DIRECTIONS: Transcribe the listing that follows exactly, from its first line to its last.

GIVEN MATERIAL:
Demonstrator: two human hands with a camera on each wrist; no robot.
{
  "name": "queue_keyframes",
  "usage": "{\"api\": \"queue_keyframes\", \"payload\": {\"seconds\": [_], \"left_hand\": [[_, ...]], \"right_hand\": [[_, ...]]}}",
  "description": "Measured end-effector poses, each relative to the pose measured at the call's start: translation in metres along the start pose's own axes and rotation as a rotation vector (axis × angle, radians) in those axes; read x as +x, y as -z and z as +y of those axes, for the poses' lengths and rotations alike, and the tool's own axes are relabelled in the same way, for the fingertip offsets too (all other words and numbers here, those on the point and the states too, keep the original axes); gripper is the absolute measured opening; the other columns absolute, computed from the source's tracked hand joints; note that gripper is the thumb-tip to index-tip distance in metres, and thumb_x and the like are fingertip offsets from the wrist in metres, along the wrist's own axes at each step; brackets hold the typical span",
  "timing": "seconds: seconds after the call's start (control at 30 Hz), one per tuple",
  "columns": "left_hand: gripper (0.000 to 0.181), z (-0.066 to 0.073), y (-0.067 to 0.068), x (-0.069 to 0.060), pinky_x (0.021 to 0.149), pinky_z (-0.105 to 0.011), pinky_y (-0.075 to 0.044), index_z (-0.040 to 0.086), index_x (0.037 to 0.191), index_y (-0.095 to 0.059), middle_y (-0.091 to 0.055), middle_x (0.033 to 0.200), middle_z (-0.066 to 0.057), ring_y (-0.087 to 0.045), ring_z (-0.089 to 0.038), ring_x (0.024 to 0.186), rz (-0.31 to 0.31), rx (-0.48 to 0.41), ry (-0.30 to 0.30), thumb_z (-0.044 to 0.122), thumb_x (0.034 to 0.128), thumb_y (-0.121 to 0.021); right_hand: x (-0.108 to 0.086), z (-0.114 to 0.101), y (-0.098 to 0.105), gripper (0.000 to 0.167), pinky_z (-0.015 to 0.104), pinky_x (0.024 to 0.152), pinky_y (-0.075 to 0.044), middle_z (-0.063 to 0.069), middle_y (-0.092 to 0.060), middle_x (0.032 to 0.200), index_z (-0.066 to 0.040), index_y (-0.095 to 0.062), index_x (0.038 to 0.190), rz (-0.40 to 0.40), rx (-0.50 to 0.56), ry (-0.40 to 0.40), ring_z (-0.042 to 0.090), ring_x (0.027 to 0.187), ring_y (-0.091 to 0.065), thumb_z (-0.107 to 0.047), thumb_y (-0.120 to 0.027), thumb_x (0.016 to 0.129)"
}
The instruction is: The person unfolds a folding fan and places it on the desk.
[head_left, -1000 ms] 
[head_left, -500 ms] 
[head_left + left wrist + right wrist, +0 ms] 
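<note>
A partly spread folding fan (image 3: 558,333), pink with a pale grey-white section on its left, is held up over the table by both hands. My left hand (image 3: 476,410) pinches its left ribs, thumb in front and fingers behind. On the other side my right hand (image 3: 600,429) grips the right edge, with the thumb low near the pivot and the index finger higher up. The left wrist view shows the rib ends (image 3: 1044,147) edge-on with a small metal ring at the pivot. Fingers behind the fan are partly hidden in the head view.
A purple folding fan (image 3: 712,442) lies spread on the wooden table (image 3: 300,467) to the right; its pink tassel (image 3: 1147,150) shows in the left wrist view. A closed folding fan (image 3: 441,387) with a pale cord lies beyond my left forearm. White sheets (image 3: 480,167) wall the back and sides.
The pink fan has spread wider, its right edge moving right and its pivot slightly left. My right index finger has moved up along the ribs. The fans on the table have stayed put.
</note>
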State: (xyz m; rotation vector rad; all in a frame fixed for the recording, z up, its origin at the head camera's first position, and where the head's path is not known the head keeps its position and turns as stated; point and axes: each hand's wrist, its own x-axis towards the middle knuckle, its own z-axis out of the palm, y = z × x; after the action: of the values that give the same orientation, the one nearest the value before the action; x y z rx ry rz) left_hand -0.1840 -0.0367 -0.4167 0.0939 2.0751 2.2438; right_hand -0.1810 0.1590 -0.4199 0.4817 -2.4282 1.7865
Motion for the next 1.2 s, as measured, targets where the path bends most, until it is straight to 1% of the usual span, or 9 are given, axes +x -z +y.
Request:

OUTPUT OF THE TASK:
Demonstrator: two human hands with a camera on each wrist; no robot.
{
  "name": "queue_keyframes",
  "usage": "{\"api\": \"queue_keyframes\", \"payload\": {\"seconds\": [_], \"left_hand\": [[_, ...]], \"right_hand\": [[_, ...]]}}",
  "description": "Measured end-effector poses, each relative to the pose measured at the call's start: translation in metres along the start pose's own axes and rotation as a rotation vector (axis × angle, radians) in those axes; read x as +x, y as -z and z as +y of those axes, for the poses' lengths and rotations alike, and the tool's own axes are relabelled in the same way, for the fingertip offsets too (all other words and numbers here, those on the point and the states too, keep the original axes); gripper is the absolute measured opening; the other columns absolute, computed from the source's tracked hand joints; note that gripper is the thumb-tip to index-tip distance in metres, and thumb_x and the like are fingertip offsets from the wrist in metres, along the wrist's own axes at each step; brackets hold the typical span",
  "timing": "seconds: seconds after the call's start (control at 30 Hz), one per tuple",
  "columns": "left_hand: gripper (0.000 to 0.181), z (-0.066 to 0.073), y (-0.067 to 0.068), x (-0.069 to 0.060), pinky_x (0.021 to 0.149), pinky_z (-0.105 to 0.011), pinky_y (-0.075 to 0.044), index_z (-0.040 to 0.086), index_x (0.037 to 0.191), index_y (-0.095 to 0.059), middle_y (-0.091 to 0.055), middle_x (0.033 to 0.200), middle_z (-0.066 to 0.057), ring_y (-0.087 to 0.045), ring_z (-0.089 to 0.038), ring_x (0.024 to 0.186), rz (-0.31 to 0.31), rx (-0.48 to 0.41), ry (-0.30 to 0.30), thumb_z (-0.044 to 0.122), thumb_x (0.034 to 0.128), thumb_y (-0.121 to 0.021); right_hand: x (-0.108 to 0.086), z (-0.114 to 0.101), y (-0.098 to 0.105), gripper (0.000 to 0.167), pinky_z (-0.015 to 0.104), pinky_x (0.024 to 0.152), pinky_y (-0.075 to 0.044), middle_z (-0.063 to 0.069), middle_y (-0.092 to 0.060), middle_x (0.032 to 0.200), index_z (-0.066 to 0.040), index_y (-0.095 to 0.062), index_x (0.038 to 0.190), rz (-0.40 to 0.40), rx (-0.50 to 0.56), ry (-0.40 to 0.40), ring_z (-0.042 to 0.090), ring_x (0.027 to 0.187), ring_y (-0.091 to 0.065), thumb_z (-0.107 to 0.047), thumb_y (-0.120 to 0.027), thumb_x (0.016 to 0.129)"
}
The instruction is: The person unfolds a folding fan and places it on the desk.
[head_left, -1000 ms] 
[head_left, -500 ms] 
[head_left + left wrist + right wrist, +0 ms] 
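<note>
A partly spread folding fan (image 3: 558,333), pink with a pale grey-white section on its left, is held up over the table by both hands. My left hand (image 3: 476,410) pinches its left ribs, thumb in front and fingers behind. On the other side my right hand (image 3: 600,429) grips the right edge, with the thumb low near the pivot and the index finger higher up. The left wrist view shows the rib ends (image 3: 1044,147) edge-on with a small metal ring at the pivot. Fingers behind the fan are partly hidden in the head view.
A purple folding fan (image 3: 712,442) lies spread on the wooden table (image 3: 300,467) to the right; its pink tassel (image 3: 1147,150) shows in the left wrist view. A closed folding fan (image 3: 441,387) with a pale cord lies beyond my left forearm. White sheets (image 3: 480,167) wall the back and sides.
The pink fan has spread wider, its right edge moving right and its pivot slightly left. My right index finger has moved up along the ribs. The fans on the table have stayed put.
</note>
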State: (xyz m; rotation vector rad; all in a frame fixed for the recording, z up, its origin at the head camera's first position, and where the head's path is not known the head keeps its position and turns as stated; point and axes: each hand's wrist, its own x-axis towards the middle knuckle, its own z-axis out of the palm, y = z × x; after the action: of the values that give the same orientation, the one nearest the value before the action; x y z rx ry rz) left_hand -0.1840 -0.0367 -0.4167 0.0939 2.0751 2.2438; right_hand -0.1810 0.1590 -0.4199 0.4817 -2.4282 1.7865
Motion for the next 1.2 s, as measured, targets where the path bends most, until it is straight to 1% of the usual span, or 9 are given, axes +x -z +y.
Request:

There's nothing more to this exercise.